Official: US ‘Won’t Insist’ on Two-State Solution in Middle East

On Eve on Netanyahu Visit, US Suggests Major Shift in Stance

The US has made a long-standing point of reiterating its support for the two-state solution in the Middle East, to the point that Israeli Prime Minister Benjamin Netanyahu’s disavowal of the policy during the last election was seen as a huge threat to US-Israel relations, and one which required multiple comments on both sides.

Netanyahu is set to visit President Trump tomorrow, and on the eve of that meeting White House officials are hinting at a huge policy shift, with one official saying that they “won’t insist” on the idea of a two-state solution in the Middle East in the future.

Administration officials haven’t issued a statement on this as a matter of formal policy, but the fact that a White House official is telling the press that the US goal is peace as a general notion, and that they are no longer insisting on an independent Palestinian state as part of that peace, is huge in and of itself.

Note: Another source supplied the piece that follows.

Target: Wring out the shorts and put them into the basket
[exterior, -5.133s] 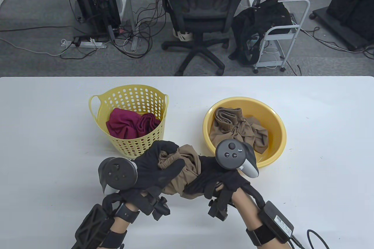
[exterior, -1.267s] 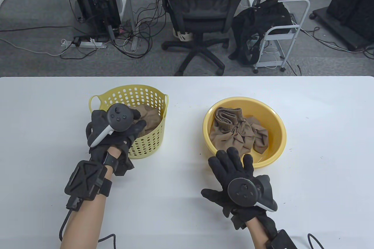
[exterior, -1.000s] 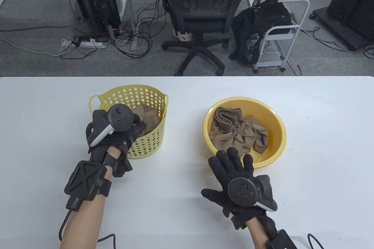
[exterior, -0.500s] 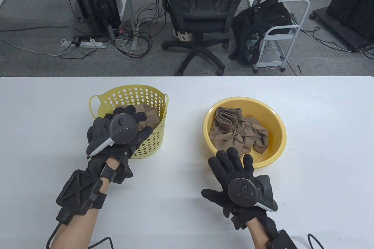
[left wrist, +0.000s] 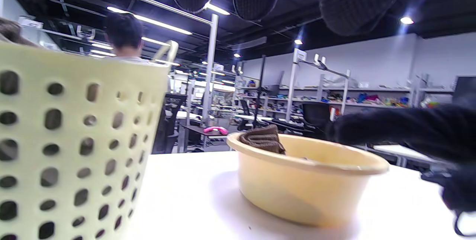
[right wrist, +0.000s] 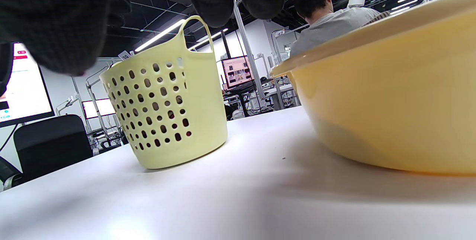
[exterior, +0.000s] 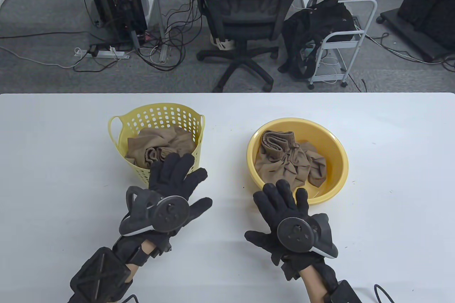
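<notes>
Brown shorts (exterior: 160, 145) lie crumpled inside the yellow perforated basket (exterior: 156, 113) at the table's left centre. My left hand (exterior: 176, 184) is flat and empty on the table just in front of the basket, fingers spread, overlapping its near rim. Another brown pair of shorts (exterior: 289, 161) sits in the yellow basin (exterior: 334, 146) to the right. My right hand (exterior: 282, 203) rests flat with straight fingers at the basin's near rim, holding nothing. The wrist views show the basket (left wrist: 70, 143) (right wrist: 167, 110) and the basin (left wrist: 308, 180) (right wrist: 390, 95) from table level.
The white table (exterior: 391, 193) spreads wide on both sides. Beyond its far edge stand an office chair (exterior: 245, 22), a small cart (exterior: 341, 43) and floor cables. A seated person (right wrist: 327, 20) shows in the background of the wrist views.
My left hand has let go of the brown shorts in the basket and drawn back toward me, opening flat on the table. My right hand has stayed still by the basin.
</notes>
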Action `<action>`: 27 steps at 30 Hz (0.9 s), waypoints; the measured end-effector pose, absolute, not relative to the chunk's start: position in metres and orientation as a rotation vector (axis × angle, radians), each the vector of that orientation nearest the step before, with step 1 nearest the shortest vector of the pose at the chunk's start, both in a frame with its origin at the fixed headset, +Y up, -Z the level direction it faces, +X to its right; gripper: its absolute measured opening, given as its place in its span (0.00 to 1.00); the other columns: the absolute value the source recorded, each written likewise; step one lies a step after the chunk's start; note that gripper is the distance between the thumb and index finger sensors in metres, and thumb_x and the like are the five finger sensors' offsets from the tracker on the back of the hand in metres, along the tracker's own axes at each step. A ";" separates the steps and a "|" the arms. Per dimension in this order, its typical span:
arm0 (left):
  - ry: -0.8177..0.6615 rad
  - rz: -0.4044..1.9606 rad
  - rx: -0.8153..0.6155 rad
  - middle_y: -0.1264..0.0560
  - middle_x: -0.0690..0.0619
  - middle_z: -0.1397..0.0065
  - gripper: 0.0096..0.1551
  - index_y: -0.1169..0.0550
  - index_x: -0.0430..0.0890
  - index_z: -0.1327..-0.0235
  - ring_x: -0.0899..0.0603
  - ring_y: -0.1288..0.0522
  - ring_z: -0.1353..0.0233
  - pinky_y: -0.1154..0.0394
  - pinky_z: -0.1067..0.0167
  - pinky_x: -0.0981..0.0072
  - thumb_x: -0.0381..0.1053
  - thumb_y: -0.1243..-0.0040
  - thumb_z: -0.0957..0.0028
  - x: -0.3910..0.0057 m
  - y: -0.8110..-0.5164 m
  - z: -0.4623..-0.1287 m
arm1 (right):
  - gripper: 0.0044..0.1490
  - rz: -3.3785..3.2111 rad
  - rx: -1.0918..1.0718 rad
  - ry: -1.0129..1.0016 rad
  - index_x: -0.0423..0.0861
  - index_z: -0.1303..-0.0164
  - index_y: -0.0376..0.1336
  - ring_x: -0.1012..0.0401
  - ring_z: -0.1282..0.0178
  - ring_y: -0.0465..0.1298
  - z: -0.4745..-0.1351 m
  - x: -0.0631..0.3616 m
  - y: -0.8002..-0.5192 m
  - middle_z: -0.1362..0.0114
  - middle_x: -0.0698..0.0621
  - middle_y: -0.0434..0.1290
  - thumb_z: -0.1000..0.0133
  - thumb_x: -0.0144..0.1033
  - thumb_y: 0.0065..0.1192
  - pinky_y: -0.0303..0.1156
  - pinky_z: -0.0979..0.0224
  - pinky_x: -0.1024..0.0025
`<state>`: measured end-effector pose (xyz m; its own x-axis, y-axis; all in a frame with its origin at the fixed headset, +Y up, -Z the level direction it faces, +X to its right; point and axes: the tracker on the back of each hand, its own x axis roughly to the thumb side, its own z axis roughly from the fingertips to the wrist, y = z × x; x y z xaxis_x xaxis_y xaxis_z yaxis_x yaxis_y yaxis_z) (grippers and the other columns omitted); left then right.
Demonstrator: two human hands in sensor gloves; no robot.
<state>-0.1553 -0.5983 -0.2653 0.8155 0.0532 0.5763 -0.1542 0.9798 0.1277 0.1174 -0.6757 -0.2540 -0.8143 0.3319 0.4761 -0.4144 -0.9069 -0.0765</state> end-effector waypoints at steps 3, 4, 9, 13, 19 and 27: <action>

Israel is likely to tread carefully on this suggestion at first, since it isn’t a formal policy statement yet, but members of the nation’s far-right government who believe Trump is going to allow them wholesale annexation of Palestinian lands for Jewish settlements may be expected to start agitating for new Israeli government policies based on the assumption that the comment represents the end of US interest in the peace process.